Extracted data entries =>
---
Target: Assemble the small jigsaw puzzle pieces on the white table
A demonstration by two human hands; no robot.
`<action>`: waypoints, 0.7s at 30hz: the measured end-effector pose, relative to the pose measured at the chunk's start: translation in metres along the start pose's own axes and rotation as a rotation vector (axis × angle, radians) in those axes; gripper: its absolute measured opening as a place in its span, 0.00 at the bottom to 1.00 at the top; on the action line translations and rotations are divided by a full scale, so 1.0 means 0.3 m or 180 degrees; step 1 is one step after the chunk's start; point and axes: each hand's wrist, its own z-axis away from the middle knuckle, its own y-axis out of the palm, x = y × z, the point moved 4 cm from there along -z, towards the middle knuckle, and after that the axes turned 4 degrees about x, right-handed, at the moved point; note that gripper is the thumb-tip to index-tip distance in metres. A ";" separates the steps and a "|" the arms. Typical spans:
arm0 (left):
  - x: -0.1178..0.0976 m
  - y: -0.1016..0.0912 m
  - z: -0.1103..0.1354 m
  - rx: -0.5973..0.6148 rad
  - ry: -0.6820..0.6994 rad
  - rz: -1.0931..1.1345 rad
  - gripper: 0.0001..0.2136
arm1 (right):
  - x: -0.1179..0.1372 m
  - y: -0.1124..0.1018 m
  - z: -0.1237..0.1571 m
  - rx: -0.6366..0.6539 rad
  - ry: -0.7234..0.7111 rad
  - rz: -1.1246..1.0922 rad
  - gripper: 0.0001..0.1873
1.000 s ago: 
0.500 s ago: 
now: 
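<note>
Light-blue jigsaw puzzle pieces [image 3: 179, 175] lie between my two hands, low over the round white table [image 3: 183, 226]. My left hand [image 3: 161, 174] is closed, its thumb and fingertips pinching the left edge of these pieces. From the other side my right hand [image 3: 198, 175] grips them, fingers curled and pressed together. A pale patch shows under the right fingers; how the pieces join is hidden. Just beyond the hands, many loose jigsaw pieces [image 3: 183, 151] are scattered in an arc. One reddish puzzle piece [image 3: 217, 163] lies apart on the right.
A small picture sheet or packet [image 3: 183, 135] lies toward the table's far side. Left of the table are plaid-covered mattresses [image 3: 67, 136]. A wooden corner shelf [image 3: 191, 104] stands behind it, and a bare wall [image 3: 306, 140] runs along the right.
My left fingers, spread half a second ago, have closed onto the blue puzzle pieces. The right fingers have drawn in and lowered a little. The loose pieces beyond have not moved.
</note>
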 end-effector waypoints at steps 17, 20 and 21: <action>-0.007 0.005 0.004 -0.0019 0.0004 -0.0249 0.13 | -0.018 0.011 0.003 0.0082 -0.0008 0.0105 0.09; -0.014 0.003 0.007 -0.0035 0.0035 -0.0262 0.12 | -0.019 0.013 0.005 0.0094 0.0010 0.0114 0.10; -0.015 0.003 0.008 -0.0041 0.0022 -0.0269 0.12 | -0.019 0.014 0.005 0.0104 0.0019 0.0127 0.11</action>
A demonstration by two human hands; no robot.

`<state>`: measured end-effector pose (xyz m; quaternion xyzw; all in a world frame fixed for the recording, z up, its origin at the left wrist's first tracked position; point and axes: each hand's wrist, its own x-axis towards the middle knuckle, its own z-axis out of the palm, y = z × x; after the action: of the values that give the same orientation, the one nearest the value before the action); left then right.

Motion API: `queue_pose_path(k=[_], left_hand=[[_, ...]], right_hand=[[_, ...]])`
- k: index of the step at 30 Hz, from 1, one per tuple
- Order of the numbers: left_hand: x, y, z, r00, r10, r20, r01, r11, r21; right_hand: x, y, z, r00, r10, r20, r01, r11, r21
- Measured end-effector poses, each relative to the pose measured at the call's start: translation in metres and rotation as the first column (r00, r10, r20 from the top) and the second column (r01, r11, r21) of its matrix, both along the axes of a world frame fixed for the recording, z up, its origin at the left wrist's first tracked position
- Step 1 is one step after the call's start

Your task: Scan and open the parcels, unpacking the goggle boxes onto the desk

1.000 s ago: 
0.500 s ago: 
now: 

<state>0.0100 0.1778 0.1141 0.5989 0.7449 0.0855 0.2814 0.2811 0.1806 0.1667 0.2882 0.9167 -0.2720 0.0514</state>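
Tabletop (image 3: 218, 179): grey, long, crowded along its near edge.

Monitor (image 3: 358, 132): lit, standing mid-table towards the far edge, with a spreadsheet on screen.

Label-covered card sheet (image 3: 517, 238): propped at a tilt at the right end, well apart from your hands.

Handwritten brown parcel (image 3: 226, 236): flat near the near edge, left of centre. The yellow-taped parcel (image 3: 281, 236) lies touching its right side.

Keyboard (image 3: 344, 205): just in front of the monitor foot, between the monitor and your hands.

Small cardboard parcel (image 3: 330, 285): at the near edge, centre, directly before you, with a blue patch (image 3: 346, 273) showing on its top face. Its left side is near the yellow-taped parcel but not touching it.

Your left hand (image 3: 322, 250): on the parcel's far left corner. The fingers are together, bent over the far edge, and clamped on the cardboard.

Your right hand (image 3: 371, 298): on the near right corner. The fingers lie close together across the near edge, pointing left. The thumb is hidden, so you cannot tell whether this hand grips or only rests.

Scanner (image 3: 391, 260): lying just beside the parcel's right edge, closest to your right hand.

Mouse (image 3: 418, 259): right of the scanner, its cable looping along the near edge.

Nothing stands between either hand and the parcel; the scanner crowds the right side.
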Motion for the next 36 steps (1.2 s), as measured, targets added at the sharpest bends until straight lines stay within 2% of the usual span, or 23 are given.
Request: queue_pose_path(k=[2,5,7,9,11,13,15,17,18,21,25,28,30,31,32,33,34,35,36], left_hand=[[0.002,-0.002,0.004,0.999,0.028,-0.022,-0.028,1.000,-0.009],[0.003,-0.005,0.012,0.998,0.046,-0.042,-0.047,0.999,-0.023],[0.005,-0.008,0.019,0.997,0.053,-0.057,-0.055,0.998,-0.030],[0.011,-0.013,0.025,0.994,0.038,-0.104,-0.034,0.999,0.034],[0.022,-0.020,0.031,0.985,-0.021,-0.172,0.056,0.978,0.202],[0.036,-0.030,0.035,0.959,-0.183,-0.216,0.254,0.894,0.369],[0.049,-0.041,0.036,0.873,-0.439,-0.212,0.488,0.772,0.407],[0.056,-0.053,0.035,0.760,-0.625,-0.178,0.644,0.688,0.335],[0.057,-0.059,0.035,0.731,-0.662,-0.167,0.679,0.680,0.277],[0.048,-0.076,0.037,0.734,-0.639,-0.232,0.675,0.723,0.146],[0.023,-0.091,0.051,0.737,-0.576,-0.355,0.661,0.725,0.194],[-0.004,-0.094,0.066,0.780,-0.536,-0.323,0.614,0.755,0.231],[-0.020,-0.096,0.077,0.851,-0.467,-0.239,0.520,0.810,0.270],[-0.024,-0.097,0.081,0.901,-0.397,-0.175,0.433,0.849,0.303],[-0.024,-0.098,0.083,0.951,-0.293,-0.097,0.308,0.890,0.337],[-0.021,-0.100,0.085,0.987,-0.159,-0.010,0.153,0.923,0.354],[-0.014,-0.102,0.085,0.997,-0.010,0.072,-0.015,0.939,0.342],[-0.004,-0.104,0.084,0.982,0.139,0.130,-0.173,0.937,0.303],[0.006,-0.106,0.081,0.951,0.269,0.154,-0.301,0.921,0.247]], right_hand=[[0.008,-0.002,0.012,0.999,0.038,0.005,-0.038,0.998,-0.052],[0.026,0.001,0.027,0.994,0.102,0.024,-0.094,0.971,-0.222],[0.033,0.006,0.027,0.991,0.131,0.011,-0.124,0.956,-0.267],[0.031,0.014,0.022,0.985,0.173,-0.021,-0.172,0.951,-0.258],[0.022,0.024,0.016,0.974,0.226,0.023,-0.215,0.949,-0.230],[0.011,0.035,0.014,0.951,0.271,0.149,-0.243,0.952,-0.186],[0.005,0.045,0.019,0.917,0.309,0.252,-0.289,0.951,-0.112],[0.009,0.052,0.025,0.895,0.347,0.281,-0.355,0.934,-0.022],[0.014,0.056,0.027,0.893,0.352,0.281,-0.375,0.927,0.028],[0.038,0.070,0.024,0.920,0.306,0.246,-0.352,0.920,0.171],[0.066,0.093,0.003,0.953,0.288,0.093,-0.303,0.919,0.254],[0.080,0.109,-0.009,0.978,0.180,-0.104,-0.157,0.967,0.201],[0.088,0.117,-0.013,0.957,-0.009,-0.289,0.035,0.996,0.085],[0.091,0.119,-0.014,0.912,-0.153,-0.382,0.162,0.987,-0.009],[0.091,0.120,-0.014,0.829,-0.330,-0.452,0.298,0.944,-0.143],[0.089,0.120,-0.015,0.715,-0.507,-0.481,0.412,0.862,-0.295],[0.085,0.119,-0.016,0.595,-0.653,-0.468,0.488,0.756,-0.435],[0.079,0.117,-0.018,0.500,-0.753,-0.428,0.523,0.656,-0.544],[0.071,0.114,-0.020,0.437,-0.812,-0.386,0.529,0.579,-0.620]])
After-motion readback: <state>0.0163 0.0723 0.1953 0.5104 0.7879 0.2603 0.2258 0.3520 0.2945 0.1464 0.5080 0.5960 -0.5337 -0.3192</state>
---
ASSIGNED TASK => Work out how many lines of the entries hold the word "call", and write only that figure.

COMPLETED EXERCISE => 2